Utils#

This module contains kind of useful things that don’t really belong anywhere else (just yet).

Classes:

Activation

Base class for decision functions.

DataTuple

A tuple of dataframes for the features, the sensitive attribute and the class labels.

Heaviside

Decision function that accepts predictions with score of 50% or above.

Prediction

Prediction of an algorithm.

ResultsAggregator

Aggregate results.

SoftPrediction

Prediction of an algorithm that makes soft predictions.

TestTuple

A tuple of dataframes for the features and the sensitive attribute.

TrainTestPair

2-Tuple of train and test data.

Functions:

aggregate_results

Aggregate results over the repeats.

concat_dt

Concatenate the data tuples in the given list.

concat_tt

Concatenate the test tuples in the given list.

filter_and_map_results

Filter entries and change the index with a mapping.

filter_results

Filter the entries based on the given values.

make_results

Initialise Results object.

map_over_results_index

Change the values of the index with a transformation function.

shuffle_df

Shuffle a given dataframe.

undo_one_hot

Undo one-hot encoding.

class Activation#

Bases: abc.ABC

Base class for decision functions.

abstract apply(soft_output)#

Apply the decision function to a soft prediction.

Parameters

soft_output (numpy.ndarray) – soft prediction (i.e. a probability or logits)

Returns

decision

Return type

numpy.ndarray

abstract get_name()#

Name of activation function.

Return type

str

class DataTuple(x, s, y, name=None)#

Bases: ethicml.utility.data_structures.TestTuple

A tuple of dataframes for the features, the sensitive attribute and the class labels.

Parameters
  • x (pd.DataFrame) – input features

  • s (pd.DataFrame) – sensitive attributes

  • y (pd.DataFrame) – class labels

  • name (Optional[str]) – optional name of the dataset

Make a DataTuple.

__len__()#

Overwrite __len__ magic method.

Return type

int

apply_to_joined_df(mapper)#

Concatenate the dataframes in the DataTuple and then apply a function to it.

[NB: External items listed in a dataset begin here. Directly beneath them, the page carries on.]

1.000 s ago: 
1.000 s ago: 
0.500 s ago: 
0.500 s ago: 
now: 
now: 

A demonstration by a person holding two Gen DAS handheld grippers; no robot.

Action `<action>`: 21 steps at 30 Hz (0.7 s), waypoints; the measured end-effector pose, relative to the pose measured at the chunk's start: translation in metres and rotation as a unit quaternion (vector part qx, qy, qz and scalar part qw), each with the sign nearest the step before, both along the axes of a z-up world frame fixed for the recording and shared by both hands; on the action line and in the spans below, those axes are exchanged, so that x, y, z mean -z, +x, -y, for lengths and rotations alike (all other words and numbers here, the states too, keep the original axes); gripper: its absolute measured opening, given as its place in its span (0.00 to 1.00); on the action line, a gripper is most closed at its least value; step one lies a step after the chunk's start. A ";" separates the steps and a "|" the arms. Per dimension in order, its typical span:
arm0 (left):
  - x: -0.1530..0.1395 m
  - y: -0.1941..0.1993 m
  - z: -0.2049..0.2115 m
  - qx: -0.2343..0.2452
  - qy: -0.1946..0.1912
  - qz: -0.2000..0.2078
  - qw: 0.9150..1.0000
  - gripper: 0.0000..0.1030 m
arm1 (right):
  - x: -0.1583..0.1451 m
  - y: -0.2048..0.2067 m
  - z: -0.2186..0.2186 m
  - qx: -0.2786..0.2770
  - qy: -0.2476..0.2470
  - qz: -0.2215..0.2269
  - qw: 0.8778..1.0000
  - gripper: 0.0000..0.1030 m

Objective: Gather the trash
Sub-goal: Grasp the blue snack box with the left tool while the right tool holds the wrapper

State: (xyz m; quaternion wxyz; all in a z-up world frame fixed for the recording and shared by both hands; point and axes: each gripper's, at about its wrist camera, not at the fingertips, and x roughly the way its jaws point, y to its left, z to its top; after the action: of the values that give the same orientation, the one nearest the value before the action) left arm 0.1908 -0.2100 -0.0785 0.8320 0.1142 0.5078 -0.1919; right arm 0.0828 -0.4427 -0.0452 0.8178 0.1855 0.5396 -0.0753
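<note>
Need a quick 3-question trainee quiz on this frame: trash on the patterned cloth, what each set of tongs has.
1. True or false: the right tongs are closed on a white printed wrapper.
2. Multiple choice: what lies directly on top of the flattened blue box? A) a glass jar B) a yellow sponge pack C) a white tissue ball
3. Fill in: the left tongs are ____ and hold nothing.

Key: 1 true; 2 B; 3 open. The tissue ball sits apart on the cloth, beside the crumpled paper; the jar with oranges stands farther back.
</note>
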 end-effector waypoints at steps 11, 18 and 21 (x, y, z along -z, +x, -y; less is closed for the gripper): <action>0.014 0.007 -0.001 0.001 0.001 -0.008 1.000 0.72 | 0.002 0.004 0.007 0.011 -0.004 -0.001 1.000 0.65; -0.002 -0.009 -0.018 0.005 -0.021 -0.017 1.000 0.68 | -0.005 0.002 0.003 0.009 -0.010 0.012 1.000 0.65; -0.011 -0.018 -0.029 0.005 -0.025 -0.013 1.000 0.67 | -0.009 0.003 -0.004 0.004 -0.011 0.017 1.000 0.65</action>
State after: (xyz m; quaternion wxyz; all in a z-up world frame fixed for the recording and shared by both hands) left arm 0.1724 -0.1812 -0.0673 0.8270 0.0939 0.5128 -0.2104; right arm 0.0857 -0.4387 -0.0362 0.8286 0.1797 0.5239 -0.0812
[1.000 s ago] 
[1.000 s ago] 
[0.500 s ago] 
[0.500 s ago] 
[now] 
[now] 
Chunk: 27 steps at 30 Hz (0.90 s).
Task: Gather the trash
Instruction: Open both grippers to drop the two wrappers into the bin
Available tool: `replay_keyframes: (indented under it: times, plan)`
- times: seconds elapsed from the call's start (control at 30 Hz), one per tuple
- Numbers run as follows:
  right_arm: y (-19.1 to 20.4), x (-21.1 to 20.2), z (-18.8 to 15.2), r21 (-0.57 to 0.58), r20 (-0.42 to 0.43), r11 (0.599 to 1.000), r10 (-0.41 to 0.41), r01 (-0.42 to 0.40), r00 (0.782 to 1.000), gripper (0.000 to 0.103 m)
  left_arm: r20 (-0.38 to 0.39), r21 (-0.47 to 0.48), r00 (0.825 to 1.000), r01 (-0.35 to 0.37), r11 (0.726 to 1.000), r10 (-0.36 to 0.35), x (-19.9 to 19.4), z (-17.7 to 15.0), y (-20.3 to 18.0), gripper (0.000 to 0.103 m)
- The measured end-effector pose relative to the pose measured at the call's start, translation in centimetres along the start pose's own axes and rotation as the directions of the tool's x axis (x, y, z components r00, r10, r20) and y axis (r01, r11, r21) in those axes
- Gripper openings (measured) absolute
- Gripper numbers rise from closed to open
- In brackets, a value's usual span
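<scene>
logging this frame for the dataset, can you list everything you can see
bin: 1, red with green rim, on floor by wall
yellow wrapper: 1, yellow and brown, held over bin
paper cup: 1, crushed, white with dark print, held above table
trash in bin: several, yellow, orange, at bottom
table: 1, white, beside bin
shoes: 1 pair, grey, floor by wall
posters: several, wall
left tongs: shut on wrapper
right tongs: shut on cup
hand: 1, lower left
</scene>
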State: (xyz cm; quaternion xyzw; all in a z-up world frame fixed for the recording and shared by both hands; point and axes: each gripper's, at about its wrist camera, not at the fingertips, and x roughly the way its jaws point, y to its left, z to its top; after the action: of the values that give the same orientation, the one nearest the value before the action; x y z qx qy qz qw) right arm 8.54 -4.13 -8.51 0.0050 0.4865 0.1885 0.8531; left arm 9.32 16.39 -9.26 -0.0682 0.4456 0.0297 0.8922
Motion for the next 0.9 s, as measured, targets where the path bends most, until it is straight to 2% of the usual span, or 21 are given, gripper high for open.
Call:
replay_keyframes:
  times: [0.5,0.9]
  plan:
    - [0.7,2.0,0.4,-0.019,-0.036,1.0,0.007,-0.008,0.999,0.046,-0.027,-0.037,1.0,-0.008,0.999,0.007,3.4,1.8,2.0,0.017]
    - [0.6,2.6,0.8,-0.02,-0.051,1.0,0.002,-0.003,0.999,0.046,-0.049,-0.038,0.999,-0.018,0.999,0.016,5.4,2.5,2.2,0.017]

classmethod from_npz(data_path)#

Load data tuple from npz file.

Parameters

data_path (pathlib.Path) –

Return type

ethicml.utility.data_structures.DataTuple

get_subset(num=500)#

Get the first elements of the dataset.

Parameters

num (int) – how many samples to take for subset

Returns

subset of training data

Return type

ethicml.utility.data_structures.DataTuple

property name: Optional[str]#

Getter for name property.

remove_y()#

Convert the DataTuple instance to a TestTuple instance.

Return type

ethicml.utility.data_structures.TestTuple

replace(*, x=None, s=None, name=None, y=None)#

Create a copy of the DataTuple but change the given values.

Parameters
  • x (Optional[pd.DataFrame]) –

  • s (Optional[pd.DataFrame]) –

  • name (Optional[str]) –

  • y (Optional[pd.DataFrame]) –

Return type

DataTuple

property s: pandas.DataFrame#

Getter for property s.

to_npz(data_path)#

Save DataTuple as an npz file.

Parameters

data_path (pathlib.Path) –

Return type

None

property x: pandas.DataFrame#

Getter for property x.

property y: pandas.DataFrame#

Getter for property y.

class Heaviside#

Bases: ethicml.utility.activation.Activation

Decision function that accepts predictions with score of 50% or above.

apply(soft_output)#

Apply the decision function to each element of an ndarray.

Parameters

soft_output (numpy.ndarray) –

Return type

numpy.ndarray

get_name()#

Getter for name of decision function.

Return type

str

class Prediction(hard, info=None)#

Bases: object

Prediction of an algorithm.

Make a prediction obj.

Parameters
  • hard (pd.Series) –

  • info (Optional[Dict[str, float]]) –

__len__()#

Length of the predictions object.

Return type

int

static from_npz(npz_path)#

Load prediction from npz file.

Parameters

npz_path (pathlib.Path) –

Return type

ethicml.utility.data_structures.Prediction

property hard: pd.Series#

Hard predictions (e.g. 0 and 1).

property info: Dict[str, float]#

Additional info about the prediction.

to_npz(npz_path)#

Save prediction as npz file.

Parameters

npz_path (pathlib.Path) –

Return type

None

class ResultsAggregator(initial=None)#

Bases: object

Aggregate results.

Init results aggregator obj.

Parameters

initial (Optional[pd.DataFrame]) –

append_df(data_frame, prepend=False)#

Append (or prepend) a DataFrame to this object.

Parameters
  • data_frame (pandas.DataFrame) –

  • prepend (bool) –

Return type

None

append_from_csv(csv_file, prepend=False)#

Append results from a CSV file.

Parameters
  • csv_file (pathlib.Path) –

  • prepend (bool) –

Return type

bool

property results: ethicml.utility.data_structures.Results#

Results object over which this class is aggregating.

save_as_csv(file_path)#

Save to csv.

Parameters

file_path (pathlib.Path) –

Return type

None

class SoftPrediction(soft, info=None)#

Bases: ethicml.utility.data_structures.Prediction

Prediction of an algorithm that makes soft predictions.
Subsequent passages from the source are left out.